## Task statement
In the records below, which lines include "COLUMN"? Copy them.
........
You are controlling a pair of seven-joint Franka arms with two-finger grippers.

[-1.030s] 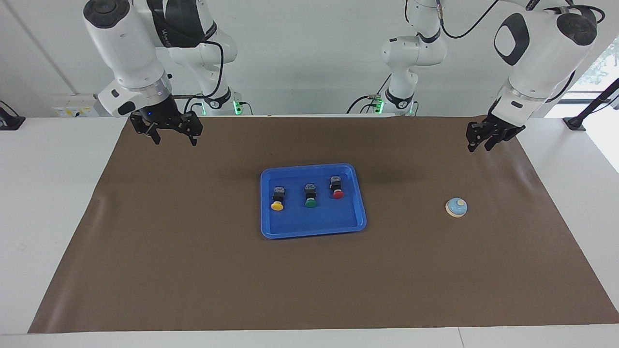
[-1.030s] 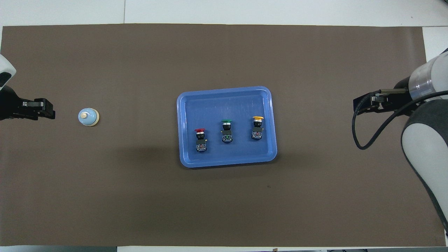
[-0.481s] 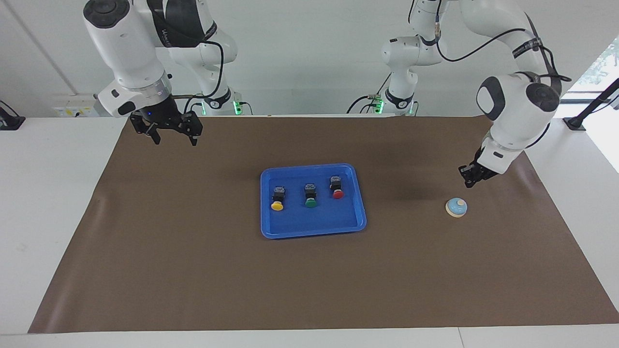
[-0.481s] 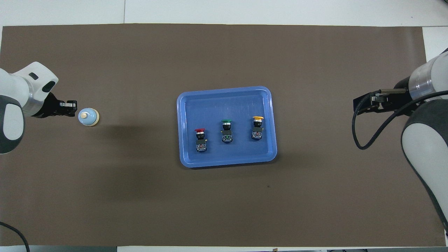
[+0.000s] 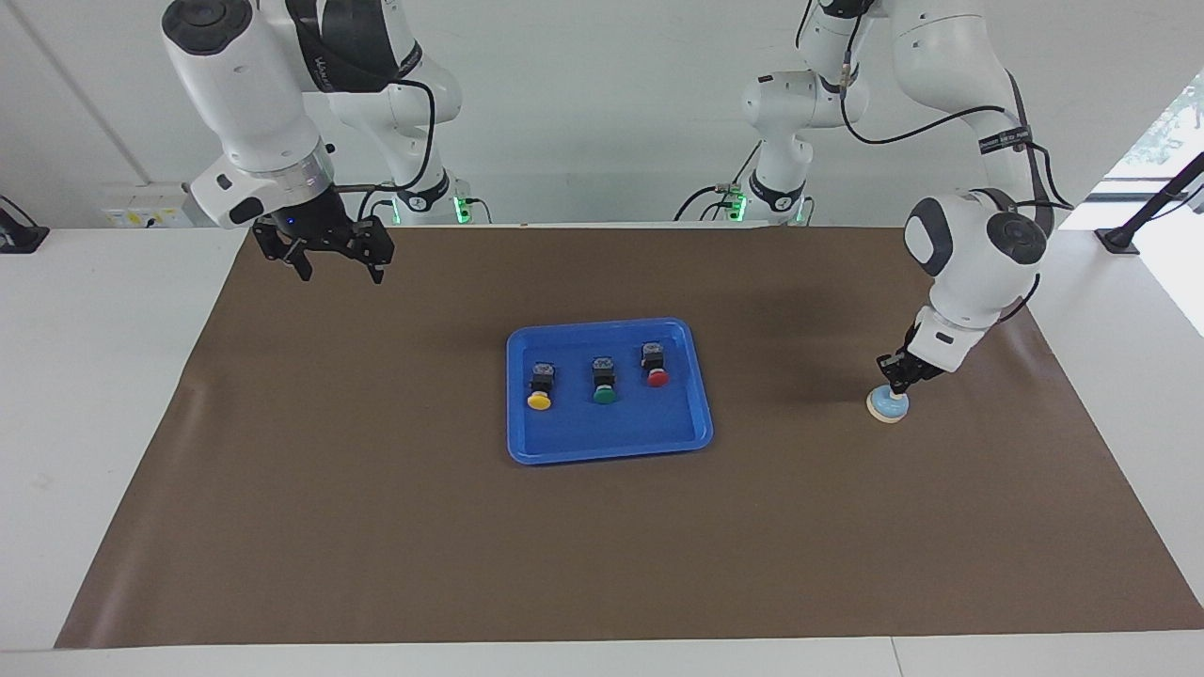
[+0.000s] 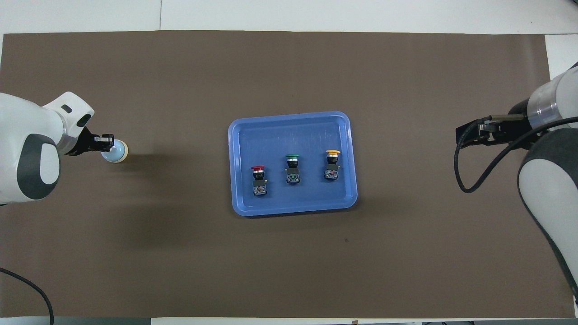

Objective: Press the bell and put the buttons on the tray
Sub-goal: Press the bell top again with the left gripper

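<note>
The left gripper (image 5: 896,384) has its fingertips together and pointing down onto the top of the bell (image 5: 887,405), where it covers the knob; in the facing view the tips meet the dome. The bell sits on the brown mat (image 5: 602,527), well apart from the tray (image 5: 519,414), toward the left arm's end of the table.

The tray lies near the middle of the mat. In it the three buttons stand in a row, each apart from the next: the red button (image 5: 655,364) at the bell's side of the tray, the green button (image 5: 604,380) in the middle, and the yellow button (image 5: 540,385) at the tray's end away from the bell.

The right gripper (image 5: 334,266) waits in the air with its fingers apart, holding nothing, over the mat's corner toward the right arm's end, well apart from the tray.
</note>
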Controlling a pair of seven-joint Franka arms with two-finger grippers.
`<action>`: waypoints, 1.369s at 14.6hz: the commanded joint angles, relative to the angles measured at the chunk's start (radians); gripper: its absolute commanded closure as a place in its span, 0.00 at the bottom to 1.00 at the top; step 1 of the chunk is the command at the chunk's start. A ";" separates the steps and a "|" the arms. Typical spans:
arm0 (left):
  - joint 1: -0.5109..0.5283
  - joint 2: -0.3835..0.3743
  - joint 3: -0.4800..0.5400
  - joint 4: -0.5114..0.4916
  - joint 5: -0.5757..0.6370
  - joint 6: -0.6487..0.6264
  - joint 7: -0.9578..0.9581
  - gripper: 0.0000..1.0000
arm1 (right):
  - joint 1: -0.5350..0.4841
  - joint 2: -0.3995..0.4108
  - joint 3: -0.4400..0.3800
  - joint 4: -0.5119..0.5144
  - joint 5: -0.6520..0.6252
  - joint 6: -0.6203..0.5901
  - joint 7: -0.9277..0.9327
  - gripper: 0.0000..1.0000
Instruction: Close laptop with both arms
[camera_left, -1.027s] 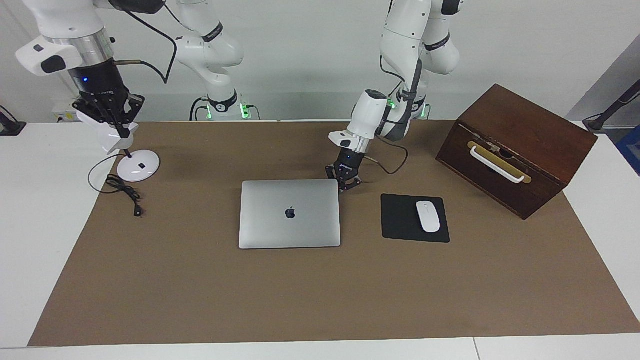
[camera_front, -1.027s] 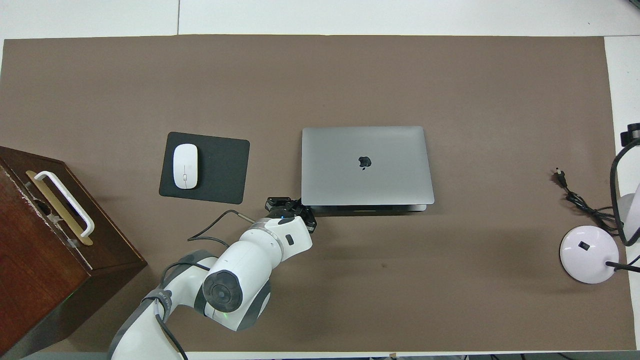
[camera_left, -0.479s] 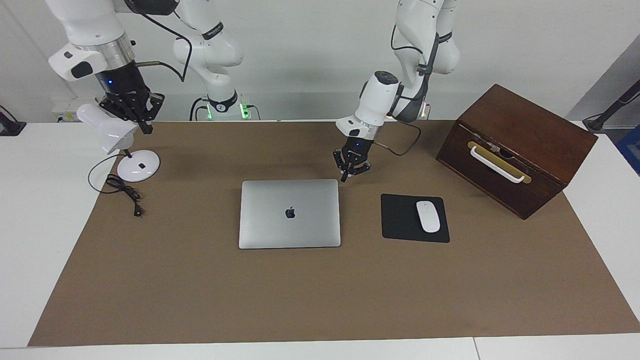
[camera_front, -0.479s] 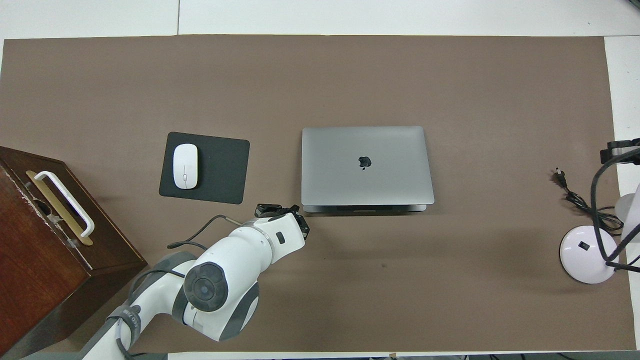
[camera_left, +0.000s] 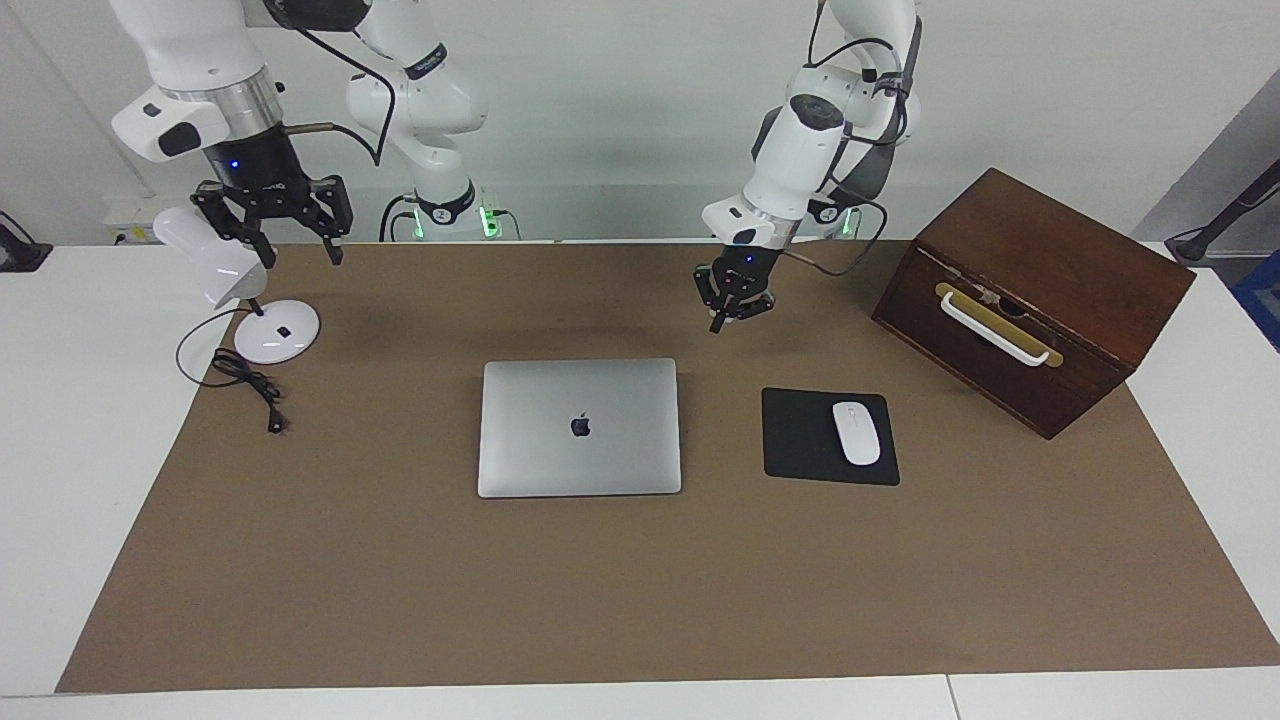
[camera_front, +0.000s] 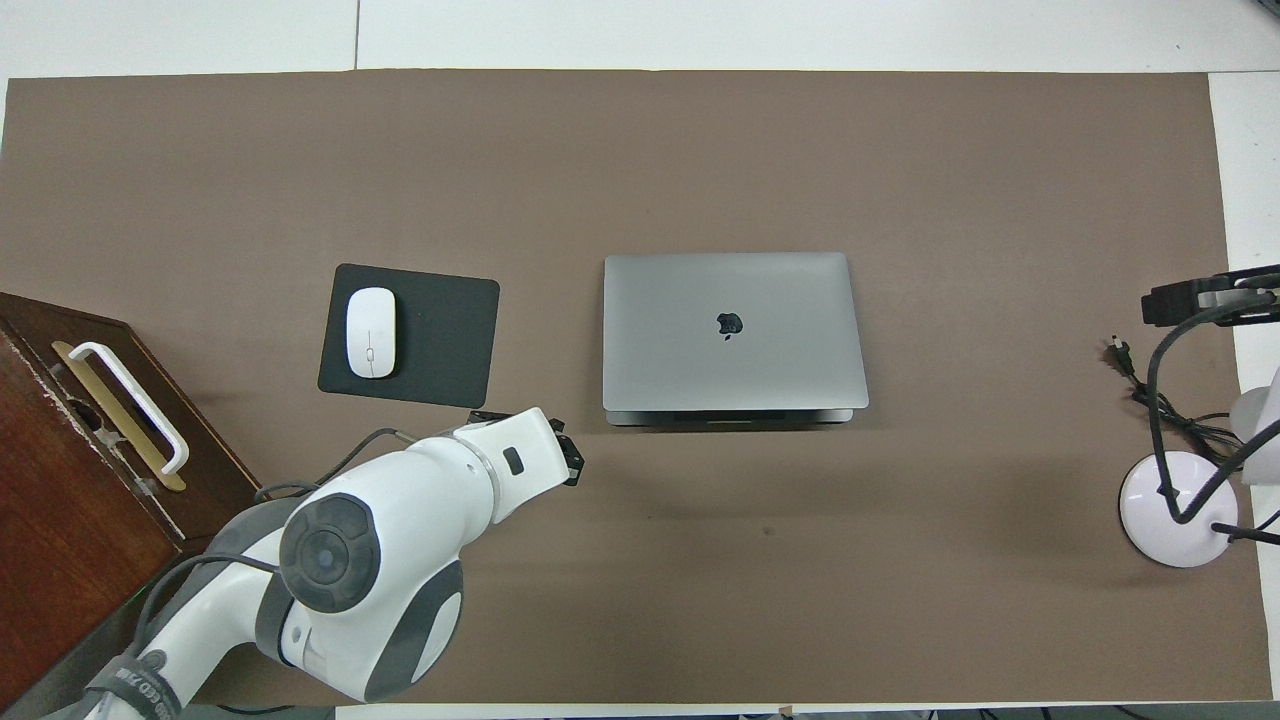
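The silver-grey laptop (camera_left: 580, 427) lies shut and flat on the brown mat, apple logo up; it also shows in the overhead view (camera_front: 735, 330). My left gripper (camera_left: 733, 308) hangs in the air over the mat, off the laptop's corner that is toward the robots and the mouse pad, and touches nothing; in the overhead view (camera_front: 570, 462) the wrist covers most of it. My right gripper (camera_left: 300, 255) is open and empty, up in the air beside the lamp's head, toward the right arm's end of the table; its edge shows in the overhead view (camera_front: 1210, 298).
A white desk lamp (camera_left: 277, 332) with a black cable (camera_left: 250, 385) stands at the right arm's end. A black mouse pad (camera_left: 800, 440) with a white mouse (camera_left: 856, 432) lies beside the laptop. A brown wooden box (camera_left: 1040, 300) stands at the left arm's end.
My left gripper has risen from the laptop's corner and drawn back toward the robots. My right gripper has come off the lamp's head and moved toward the table's middle.
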 joint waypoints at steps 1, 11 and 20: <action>0.057 -0.022 0.000 0.090 0.006 -0.165 -0.002 1.00 | -0.003 -0.013 0.002 -0.016 0.014 0.012 0.015 0.00; 0.285 -0.070 -0.002 0.221 0.071 -0.402 0.008 0.00 | -0.003 -0.014 0.002 -0.021 0.017 0.021 0.067 0.00; 0.504 -0.058 0.000 0.383 0.106 -0.585 0.016 0.00 | -0.004 -0.014 0.002 -0.024 0.017 0.026 0.065 0.00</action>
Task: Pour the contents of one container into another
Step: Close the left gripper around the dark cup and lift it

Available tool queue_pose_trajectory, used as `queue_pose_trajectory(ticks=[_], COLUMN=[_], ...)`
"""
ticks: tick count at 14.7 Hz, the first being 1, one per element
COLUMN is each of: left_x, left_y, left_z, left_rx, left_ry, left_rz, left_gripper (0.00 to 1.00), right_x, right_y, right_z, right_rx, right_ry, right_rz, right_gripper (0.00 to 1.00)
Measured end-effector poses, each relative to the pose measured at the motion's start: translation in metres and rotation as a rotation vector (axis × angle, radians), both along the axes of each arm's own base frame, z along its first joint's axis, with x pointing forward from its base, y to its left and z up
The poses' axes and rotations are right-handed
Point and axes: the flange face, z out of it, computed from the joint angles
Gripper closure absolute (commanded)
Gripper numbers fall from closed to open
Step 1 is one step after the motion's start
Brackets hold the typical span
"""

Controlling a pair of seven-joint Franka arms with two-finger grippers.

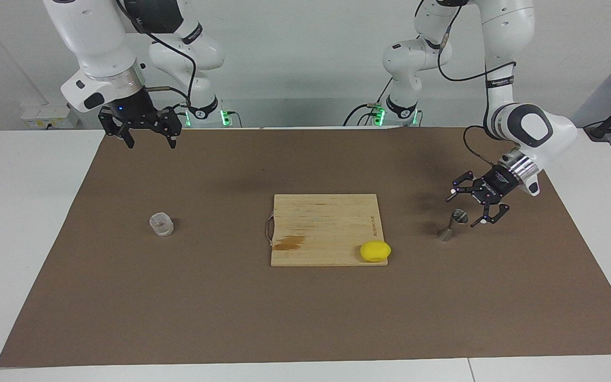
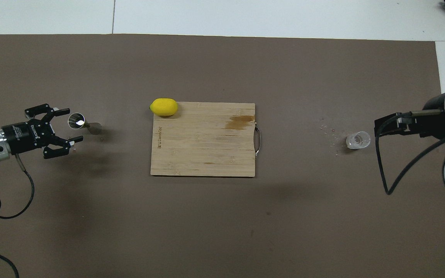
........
## Task output
Available tool queue_pose_trajectory, used as `queue_pose_trajectory(ticks=[_], COLUMN=[_], ...)`
COLUMN is each of: left_x, left_y, left_z, left_rx, left_ry, left_rz, left_gripper (0.00 to 1.00), right_x, right_y, right_z, right_rx, right_ry, right_rz, right_gripper (0.00 to 1.00)

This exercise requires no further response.